Morgan Stanley has agreed to pay a $650,000 fine, and Scottrade $300,000, in settling Finra allegations that the firms failed to properly supervise wire transfers.

The firms neither admitted nor denied wrongdoing.

The Financial Industry Regulatory Authority alleged that from June 2009 through November 2014, Morgan Stanley failed to adequately oversee outgoing wire transfers and checks. As a result, three of its brokers were able to steal nearly $500,000 from clients.

In the settlement agreement released Monday, Finra said it had cited Morgan Stanley in December 2011 for deficiencies in supervising multiple wire transfers to single third-party accounts, but the firm only implemented a report to detect these types of transfers three years later.

“Upon discovering the misconduct, the employees were terminated and the affected customers were made whole,” said Morgan Stanley spokesman James Wiggins in an e-mail. “The firm reported the misconduct to the authorities and cooperated fully with Finra.”

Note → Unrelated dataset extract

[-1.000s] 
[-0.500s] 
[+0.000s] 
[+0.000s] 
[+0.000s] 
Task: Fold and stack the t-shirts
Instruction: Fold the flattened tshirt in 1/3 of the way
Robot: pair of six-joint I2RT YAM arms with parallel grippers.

Morgan Stanley has since established additional controls, he added.

In Scottrade’s case, Finra charged that from October 2011 through October 2013, the firm failed to confirm with customers wire transfers of $500,000 or less.

Scottrade was warned by Finra in 2011 that its supervision was deficient, but did not take corrective action until October 2013, Finra said in its settlement agreement.

“In 2013, Scottrade strengthened the procedures and supervision surrounding third-party wire transfers,” said Scottrade spokesman Whitney Ellis in an emailed statement. “We are confident that these changes have significantly improved the firm’s notification process for third-party wires.”